For me, I’ve been enjoying returning to drawing from time to time, for the joy of it, and also to engage with my memory of Harry and the feeling of being with him. It’s a feeling I carry with me for the rest of my life, just as now Gizmo is a part of me. And I find great comfort in thinking of and imagining them.

I’ve managed to come up with a kind of cartoon likeness for Harry, that isn’t quite him, but is also very much his energy, and I love immersing myself in that when I draw him. It’s a delightful blend of hobby and artistic practice for me, something with no goal other than to enjoy making a little drawing and thinking of my furry friend. Seeing that exhibition a couple of years ago helped unlock the idea of drawing for the sake of exploring this connection to a memory or feeling, rather than needing to turn everything I make into a proper “project”. And for that I’ve enjoyed making things a whole lot more than I used to.

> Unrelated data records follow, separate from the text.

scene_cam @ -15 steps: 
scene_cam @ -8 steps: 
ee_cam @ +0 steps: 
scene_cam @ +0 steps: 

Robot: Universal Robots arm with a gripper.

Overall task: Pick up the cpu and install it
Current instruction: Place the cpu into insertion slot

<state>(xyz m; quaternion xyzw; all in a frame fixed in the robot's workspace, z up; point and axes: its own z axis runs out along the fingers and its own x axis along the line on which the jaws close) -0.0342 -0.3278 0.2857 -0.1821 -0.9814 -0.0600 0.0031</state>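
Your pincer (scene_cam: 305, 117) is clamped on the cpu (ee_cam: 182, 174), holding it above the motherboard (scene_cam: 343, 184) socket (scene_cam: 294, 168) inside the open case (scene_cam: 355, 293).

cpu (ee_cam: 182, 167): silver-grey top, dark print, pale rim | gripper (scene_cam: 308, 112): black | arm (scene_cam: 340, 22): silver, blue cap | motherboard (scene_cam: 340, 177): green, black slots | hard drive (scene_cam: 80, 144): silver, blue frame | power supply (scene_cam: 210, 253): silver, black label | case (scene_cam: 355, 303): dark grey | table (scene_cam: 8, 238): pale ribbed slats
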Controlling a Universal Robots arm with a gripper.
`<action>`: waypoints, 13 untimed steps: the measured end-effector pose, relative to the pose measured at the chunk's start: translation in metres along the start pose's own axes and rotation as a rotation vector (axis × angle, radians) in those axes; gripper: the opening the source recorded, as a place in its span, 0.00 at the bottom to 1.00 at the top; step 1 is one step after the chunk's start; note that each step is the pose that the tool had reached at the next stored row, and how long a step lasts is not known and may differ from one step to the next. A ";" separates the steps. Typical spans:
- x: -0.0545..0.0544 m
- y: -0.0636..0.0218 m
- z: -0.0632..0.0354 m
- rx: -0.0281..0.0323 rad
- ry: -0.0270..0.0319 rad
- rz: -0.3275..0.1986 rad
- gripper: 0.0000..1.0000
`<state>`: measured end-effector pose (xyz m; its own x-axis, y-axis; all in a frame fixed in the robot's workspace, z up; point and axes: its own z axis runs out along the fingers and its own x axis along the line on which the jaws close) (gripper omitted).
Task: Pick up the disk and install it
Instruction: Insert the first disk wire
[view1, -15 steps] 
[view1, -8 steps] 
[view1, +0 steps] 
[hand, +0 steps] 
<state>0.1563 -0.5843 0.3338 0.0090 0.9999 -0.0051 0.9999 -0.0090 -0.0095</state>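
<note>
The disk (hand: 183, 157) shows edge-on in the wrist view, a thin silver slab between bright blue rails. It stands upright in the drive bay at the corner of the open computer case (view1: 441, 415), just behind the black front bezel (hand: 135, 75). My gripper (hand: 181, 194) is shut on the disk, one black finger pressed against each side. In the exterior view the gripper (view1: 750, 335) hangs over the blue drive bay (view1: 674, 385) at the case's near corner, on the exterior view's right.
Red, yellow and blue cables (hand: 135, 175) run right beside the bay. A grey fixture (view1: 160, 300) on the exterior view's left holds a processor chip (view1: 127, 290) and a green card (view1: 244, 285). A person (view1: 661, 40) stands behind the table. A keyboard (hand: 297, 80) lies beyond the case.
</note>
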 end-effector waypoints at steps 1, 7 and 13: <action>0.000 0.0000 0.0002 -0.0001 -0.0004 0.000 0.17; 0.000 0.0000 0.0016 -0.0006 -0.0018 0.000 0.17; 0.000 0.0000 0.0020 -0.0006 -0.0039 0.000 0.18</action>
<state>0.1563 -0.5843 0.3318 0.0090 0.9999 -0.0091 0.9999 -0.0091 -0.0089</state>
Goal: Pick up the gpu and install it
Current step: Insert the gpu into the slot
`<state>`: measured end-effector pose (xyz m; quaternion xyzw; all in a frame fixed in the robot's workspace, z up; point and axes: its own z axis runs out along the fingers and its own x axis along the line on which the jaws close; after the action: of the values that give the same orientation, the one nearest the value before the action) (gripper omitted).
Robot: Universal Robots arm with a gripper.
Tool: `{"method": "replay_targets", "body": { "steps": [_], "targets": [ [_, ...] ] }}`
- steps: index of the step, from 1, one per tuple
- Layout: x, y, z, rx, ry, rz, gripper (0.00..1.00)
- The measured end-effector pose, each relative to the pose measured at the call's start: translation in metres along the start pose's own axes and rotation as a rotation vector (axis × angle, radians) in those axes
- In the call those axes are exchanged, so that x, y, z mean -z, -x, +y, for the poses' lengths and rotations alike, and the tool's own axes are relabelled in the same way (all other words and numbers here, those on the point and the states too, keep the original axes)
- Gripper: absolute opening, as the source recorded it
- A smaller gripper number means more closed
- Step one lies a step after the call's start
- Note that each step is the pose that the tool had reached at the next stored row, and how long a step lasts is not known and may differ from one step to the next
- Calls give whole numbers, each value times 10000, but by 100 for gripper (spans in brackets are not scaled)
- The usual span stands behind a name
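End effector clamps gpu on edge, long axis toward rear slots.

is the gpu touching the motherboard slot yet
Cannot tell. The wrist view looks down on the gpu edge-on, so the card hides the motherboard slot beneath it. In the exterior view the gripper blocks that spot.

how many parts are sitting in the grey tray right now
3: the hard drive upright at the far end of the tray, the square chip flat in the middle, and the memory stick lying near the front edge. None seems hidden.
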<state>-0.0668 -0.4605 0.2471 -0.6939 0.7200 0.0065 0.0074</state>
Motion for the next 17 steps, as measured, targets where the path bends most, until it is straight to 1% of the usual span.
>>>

I look forward now to doing the same with Gizmo and my memories and thoughts of her. She was a very unusual cat, and I think it’s going to be a bigger challenge trying to capture her likeness, or a sense of her. But doing so will be part of the healing process, and eventually just part of life, looking back on what at the time was our good and long lives together, but that in hindsight was always so finite.

Anyway, pets are the best, even if they’re little heartbreakers. And our lives are so much richer for their presence, even once they’re gone. But, like the brochure that the vets gave us when we said goodbye to Gizmo tells us, they’re still with us, just a little further away.